Board oversight should ensure that AI adoption aligns with these principles in practice, particularly where AI influences tenant-facing services or sensitive data processing.
This does not require formal adoption of a specific framework. It requires structured governance aligned to recognised good practice.
9. Legal and Regulatory Considerations
The regulatory landscape for AI is evolving and remains fragmented across jurisdictions.
In the UK, the government has adopted a pro-innovation and pro-growth stance. Rather than introducing a single overarching AI Act, the current approach relies on existing regulators applying established legal frameworks to AI use within their sectors.
This means AI risk is expected to be managed within:
Data protection law
Equality and discrimination law
Consumer and contract law
Sector regulatory standards
Corporate governance and accountability frameworks
The approach is adaptive rather than prescriptive.
In contrast, the European Union has taken a more precautionary path through the EU AI Act, introducing a formal risk classification regime and specific prohibited uses and obligations for high-risk AI systems. Singapore has similarly focused on governance frameworks that emphasise explainability, accountability and ethical use.
For housing providers in England, the Regulator of Social Housing has not identified AI as a standalone risk category. However, Boards should not interpret that as absence of oversight.
The regulator will reasonably expect that AI adoption is governed within existing expectations, particularly in areas such as:
Data quality and integrity
Accurate regulatory returns
Fairness in decision-making
Tenant safety and service standards
Value for money
Robust governance and risk management
If AI influences rent setting, repairs prioritisation, tenant communications, safeguarding flags or performance reporting, governance expectations already in place will apply.
The question is not whether AI is regulated separately. It is whether AI use remains aligned with existing legal and regulatory duties.
Boards should therefore expect assurance that:
AI use is documented and accountable
Data protection impact assessments are completed where required
Equality and fairness considerations are assessed where AI influences decisions
Regulatory reporting processes are not compromised by automated data flows
Legal and contractual terms with suppliers reflect AI processing realities
AI governance should not sit outside existing risk and assurance structures. It should be integrated into them.
Closing thoughts - taking a balanced position
Boards do not need to be alarmed by AI, but concern is warranted where:
AI use is undocumented
Supplier AI adoption is not visible
Data lineage and integrity are unclear
Core cyber controls are inconsistent
Detection and response capability is not well evidenced
Dependency risk is not visible in ARAC reporting
AI is an amplifier of opportunity and risk, it also introduces distinct model and data governance considerations.
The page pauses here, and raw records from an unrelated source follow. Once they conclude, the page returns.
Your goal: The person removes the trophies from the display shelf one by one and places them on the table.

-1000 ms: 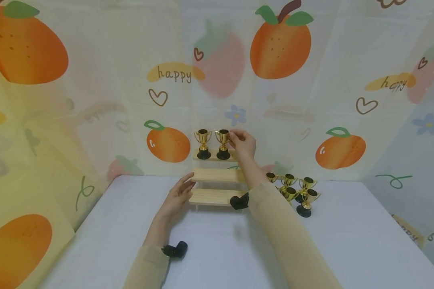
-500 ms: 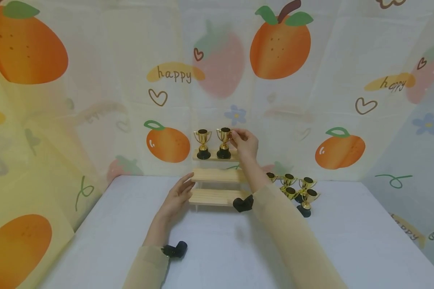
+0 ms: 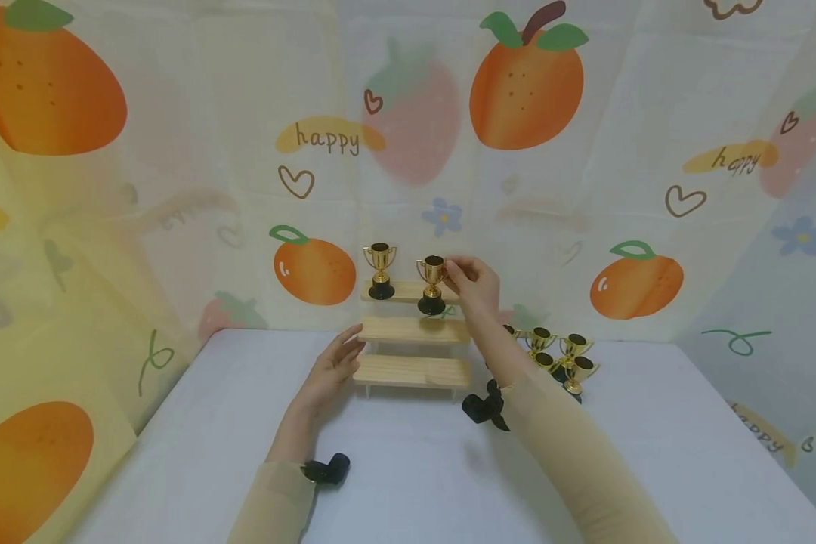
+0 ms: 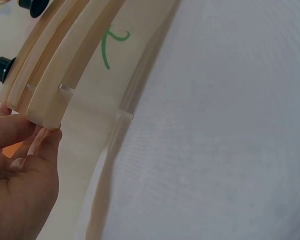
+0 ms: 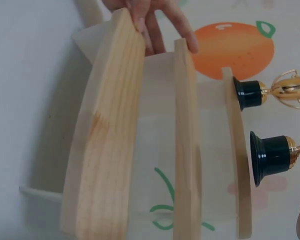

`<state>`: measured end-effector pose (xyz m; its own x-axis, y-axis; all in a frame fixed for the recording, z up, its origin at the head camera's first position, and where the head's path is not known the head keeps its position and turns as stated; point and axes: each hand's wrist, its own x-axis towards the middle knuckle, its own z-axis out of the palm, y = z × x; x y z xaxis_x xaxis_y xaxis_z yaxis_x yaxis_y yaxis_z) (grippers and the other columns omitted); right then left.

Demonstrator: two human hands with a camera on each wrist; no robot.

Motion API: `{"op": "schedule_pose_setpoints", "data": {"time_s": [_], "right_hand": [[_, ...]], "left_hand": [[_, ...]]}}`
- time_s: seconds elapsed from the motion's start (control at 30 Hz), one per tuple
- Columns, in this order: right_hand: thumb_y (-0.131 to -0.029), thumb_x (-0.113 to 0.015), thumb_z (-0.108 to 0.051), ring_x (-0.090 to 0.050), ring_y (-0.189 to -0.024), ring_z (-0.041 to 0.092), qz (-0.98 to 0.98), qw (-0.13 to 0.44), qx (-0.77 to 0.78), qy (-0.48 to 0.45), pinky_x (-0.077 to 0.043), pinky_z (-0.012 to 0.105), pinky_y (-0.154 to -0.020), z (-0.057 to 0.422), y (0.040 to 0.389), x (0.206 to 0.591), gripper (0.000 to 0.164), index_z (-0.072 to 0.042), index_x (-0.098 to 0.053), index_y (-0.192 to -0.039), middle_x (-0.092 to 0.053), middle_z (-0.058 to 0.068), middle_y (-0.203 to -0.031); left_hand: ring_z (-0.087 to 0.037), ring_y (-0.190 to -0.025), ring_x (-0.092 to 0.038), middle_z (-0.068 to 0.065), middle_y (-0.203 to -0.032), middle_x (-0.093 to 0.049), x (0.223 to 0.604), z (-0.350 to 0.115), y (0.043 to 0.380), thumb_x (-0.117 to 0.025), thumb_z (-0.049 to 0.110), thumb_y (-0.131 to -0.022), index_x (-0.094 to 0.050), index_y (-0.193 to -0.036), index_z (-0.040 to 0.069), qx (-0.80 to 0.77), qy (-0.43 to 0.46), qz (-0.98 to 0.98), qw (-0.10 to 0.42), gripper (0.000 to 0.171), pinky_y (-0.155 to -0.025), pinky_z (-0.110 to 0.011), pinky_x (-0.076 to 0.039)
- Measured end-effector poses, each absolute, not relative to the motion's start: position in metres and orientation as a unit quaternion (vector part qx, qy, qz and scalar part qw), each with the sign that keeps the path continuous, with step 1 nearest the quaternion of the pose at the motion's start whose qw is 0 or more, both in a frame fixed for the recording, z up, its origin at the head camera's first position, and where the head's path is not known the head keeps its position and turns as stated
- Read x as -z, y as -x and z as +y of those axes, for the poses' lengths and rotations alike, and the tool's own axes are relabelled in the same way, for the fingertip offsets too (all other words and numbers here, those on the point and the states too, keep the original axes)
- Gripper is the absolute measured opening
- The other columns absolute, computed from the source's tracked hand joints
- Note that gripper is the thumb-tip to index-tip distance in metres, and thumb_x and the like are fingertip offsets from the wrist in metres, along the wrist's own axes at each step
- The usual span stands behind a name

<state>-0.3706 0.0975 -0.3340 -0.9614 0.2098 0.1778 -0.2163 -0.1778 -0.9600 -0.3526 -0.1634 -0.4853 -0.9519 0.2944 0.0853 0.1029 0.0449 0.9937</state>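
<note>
A three-tier stand with pale wooden boards [image 3: 411,370] is at the centre of the table. My left hand [image 3: 329,370] grips its left end, thumb and fingers at the board ends in the left wrist view. One gold trophy [image 3: 380,268] with a black base stands upright on the top board's left part. My right hand [image 3: 474,285] pinches a second gold trophy [image 3: 432,283] by its right handle. That trophy is upright, its base [image 5: 270,156] just off the top board in the right wrist view. Only a sliver of the right hand shows there.
Several more gold trophies [image 3: 574,347] stand on the table right of the stand, partly hidden behind my right forearm. A white cloth covers the table [image 3: 408,468]. Behind it hangs a fruit-print curtain [image 3: 551,196].
My right hand has lifted the second trophy from the top board and moved it right and forward of the board's edge. The left hand stays on the stand.
</note>
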Motion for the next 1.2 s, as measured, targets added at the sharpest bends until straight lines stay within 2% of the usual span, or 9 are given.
{"op": "schedule_pose_setpoints", "data": {"time_s": [0.27, 0.5, 0.73, 0.97, 1.2], "right_hand": [[-0.094, -0.063, -0.012, -0.068, -0.086, 0.002, -0.638, 0.126, -0.76, -0.012, -0.059, 0.02, -0.087, 0.111, 0.355, 0.341, 0.019, -0.003, -0.066, -0.11, -0.068, -0.011, -0.09], [-0.093, -0.064, -0.009, -0.07, -0.083, 0.002, -0.635, 0.145, -0.758, -0.028, -0.059, 0.02, -0.086, 0.122, 0.343, 0.346, 0.02, 0.001, -0.065, -0.11, -0.07, -0.013, -0.086], [-0.094, -0.064, -0.012, -0.07, -0.086, 0.002, -0.654, 0.159, -0.739, -0.032, -0.059, 0.021, -0.088, 0.13, 0.333, 0.347, 0.024, 0.003, -0.064, -0.113, -0.069, -0.012, -0.089], [-0.094, -0.063, -0.014, -0.07, -0.09, 0.001, -0.648, 0.153, -0.746, -0.021, -0.057, 0.021, -0.091, 0.142, 0.322, 0.341, 0.019, -0.004, -0.065, -0.111, -0.069, -0.012, -0.091], [-0.094, -0.064, -0.017, -0.071, -0.09, 0.0, -0.653, 0.171, -0.738, -0.011, -0.057, 0.018, -0.089, 0.162, 0.313, 0.343, 0.015, -0.01, -0.067, -0.107, -0.07, -0.013, -0.092]], "left_hand": [[-0.031, -0.153, -0.026, -0.014, -0.163, -0.027, 0.484, -0.162, 0.352, -0.05, 0.002, -0.1, -0.031, -0.154, 0.027, -0.677, -0.133, 0.72, 0.073, 0.063, -0.121, -0.047, -0.029], [-0.033, -0.153, -0.025, -0.016, -0.163, -0.026, 0.482, -0.161, 0.352, -0.051, 0.003, -0.1, -0.03, -0.155, 0.025, -0.674, -0.14, 0.722, 0.069, 0.063, -0.121, -0.05, -0.028], [-0.031, -0.153, -0.027, -0.014, -0.163, -0.027, 0.484, -0.163, 0.352, -0.051, 0.002, -0.099, -0.031, -0.154, 0.027, -0.671, -0.131, 0.726, 0.068, 0.063, -0.12, -0.046, -0.031], [-0.032, -0.153, -0.026, -0.015, -0.163, -0.027, 0.485, -0.164, 0.352, -0.051, 0.003, -0.099, -0.031, -0.154, 0.027, -0.67, -0.135, 0.727, 0.065, 0.063, -0.12, -0.048, -0.031], [-0.031, -0.153, -0.026, -0.014, -0.163, -0.027, 0.483, -0.162, 0.351, -0.05, 0.002, -0.1, -0.033, -0.153, 0.029, -0.676, -0.126, 0.723, 0.067, 0.062, -0.121, -0.05, -0.03]]}}
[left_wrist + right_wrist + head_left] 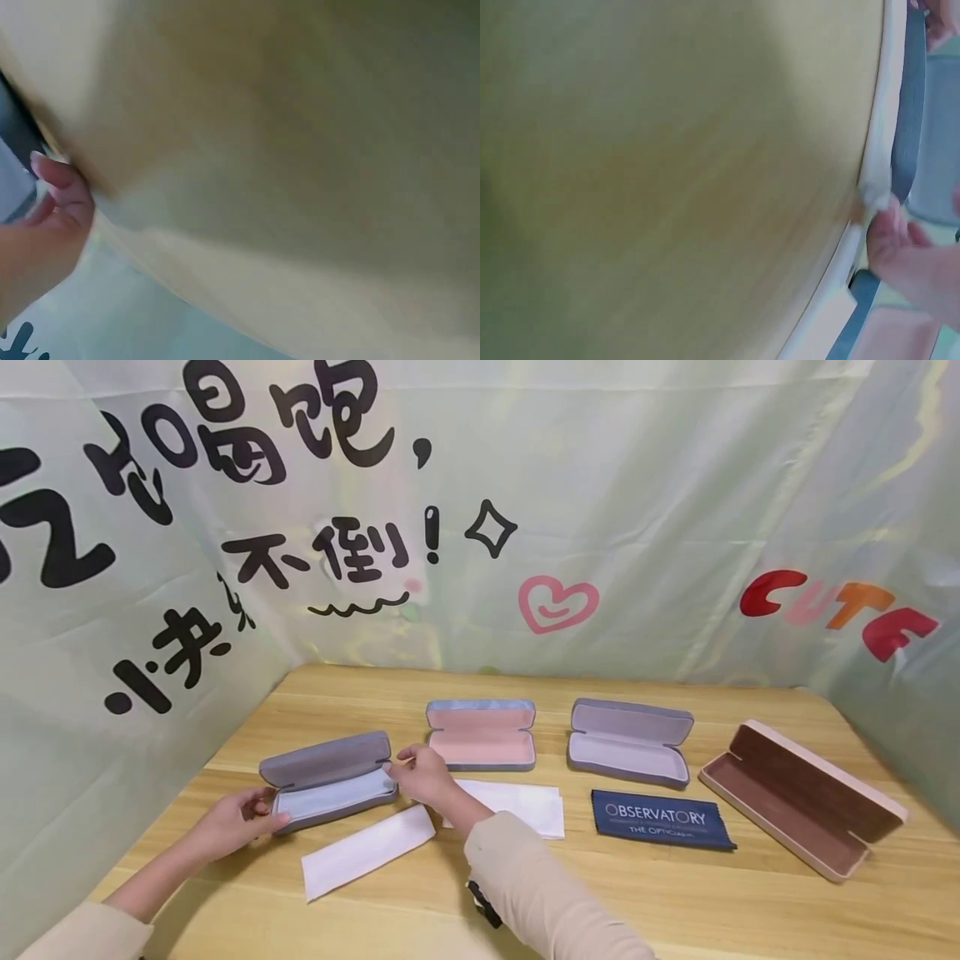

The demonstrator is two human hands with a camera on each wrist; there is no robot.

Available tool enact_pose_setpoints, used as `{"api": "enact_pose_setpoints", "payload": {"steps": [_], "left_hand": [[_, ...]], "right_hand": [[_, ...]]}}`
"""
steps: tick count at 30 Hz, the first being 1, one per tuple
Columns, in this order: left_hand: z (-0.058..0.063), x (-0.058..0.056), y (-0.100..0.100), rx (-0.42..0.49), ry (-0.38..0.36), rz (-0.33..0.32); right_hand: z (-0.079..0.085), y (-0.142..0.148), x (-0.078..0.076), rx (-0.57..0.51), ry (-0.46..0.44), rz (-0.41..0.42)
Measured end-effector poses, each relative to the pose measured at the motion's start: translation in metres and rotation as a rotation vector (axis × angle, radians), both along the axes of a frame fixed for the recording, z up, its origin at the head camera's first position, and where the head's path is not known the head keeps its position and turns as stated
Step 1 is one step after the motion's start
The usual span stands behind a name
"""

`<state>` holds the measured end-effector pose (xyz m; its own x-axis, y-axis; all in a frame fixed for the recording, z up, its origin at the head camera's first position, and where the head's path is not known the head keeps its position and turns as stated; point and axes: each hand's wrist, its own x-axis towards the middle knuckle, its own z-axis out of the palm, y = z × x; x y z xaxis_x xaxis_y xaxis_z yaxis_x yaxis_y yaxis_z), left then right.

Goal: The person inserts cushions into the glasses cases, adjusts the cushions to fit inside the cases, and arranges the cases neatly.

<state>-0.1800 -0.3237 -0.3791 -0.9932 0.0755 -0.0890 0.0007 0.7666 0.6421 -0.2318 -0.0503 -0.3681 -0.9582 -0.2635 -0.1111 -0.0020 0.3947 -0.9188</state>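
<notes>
Step in hand, my read: setting the leftmost case [330, 764] in position, both hands at its ends. It was on the left side of the table [243, 897], lid up, hinge at the back, angled so its right end sat farther back. Pale blue inside; couldn't tell lining from cloth.

Left hand [234, 822]: pinched the case's left end, thumb at the front corner, fingers behind. Right hand [429, 775]: fingers bent, tips at the right end. Whether they pinched it or just touched, couldn't tell; the right wrist view was too blurred.

Just in front of it: a folded white cloth [367, 853], same slant. A second white cloth [528, 808] lay partly behind the right forearm, in front of the pink-lined case [482, 748]. Blue printed cloth [662, 820] in front of the lilac-lined case [628, 758]. Brown-lined case [813, 781] far right, angled. All lids up.

Next move, I figured, called for light, even pressure at both ends, right fingers clear of the hinge corner. Main risk: a sleeve or forearm dragging the second cloth.
</notes>
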Motion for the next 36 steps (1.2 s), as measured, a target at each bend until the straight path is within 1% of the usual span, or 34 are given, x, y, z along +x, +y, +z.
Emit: {"api": "enact_pose_setpoints", "payload": {"steps": [2, 4, 7, 11, 15, 19, 25, 29, 33, 36], "left_hand": [[-0.005, 0.001, -0.003, 0.006, 0.058, -0.074], [-0.011, 0.001, -0.006, 0.038, 0.107, -0.109], [-0.019, 0.0, -0.01, 0.052, 0.176, -0.119], [-0.026, -0.002, -0.011, 0.043, 0.226, -0.094], [-0.027, -0.002, -0.011, 0.025, 0.236, -0.068], [-0.027, -0.001, -0.011, 0.018, 0.225, -0.047], [-0.026, -0.001, -0.011, 0.004, 0.24, -0.033], [-0.024, -0.003, -0.012, 0.008, 0.232, -0.051], [-0.024, -0.005, -0.013, 0.005, 0.219, -0.082], [-0.024, -0.006, -0.013, 0.0, 0.226, -0.099]], "right_hand": [[0.0, 0.004, -0.002, -0.034, -0.034, 0.058], [0.0, 0.007, -0.003, -0.043, -0.057, 0.093], [0.002, 0.009, -0.005, -0.037, -0.074, 0.114], [0.004, 0.012, -0.008, -0.028, -0.085, 0.125], [0.005, 0.015, -0.009, -0.026, -0.095, 0.141], [0.004, 0.014, -0.01, -0.029, -0.092, 0.149], [0.004, 0.01, -0.01, -0.074, -0.062, 0.121], [0.008, 0.006, -0.011, -0.063, -0.069, 0.131], [0.011, 0.003, -0.013, -0.048, -0.096, 0.141], [0.011, 0.0, -0.015, -0.045, -0.108, 0.142]]}}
Board oversight should therefore focus on four questions:
Do we have a deliberate strategy on where we want to implement AI in our business?
Do we have visibility of where and how AI is being used?
Are our cyber and data fundamentals strong enough to support those uses?
Are the ethics and usage clear when outcomes affect tenants, colleagues or reputation?
If those answers are clear, AI becomes an opportunity managed within guardrails, not a risk operating beyond them.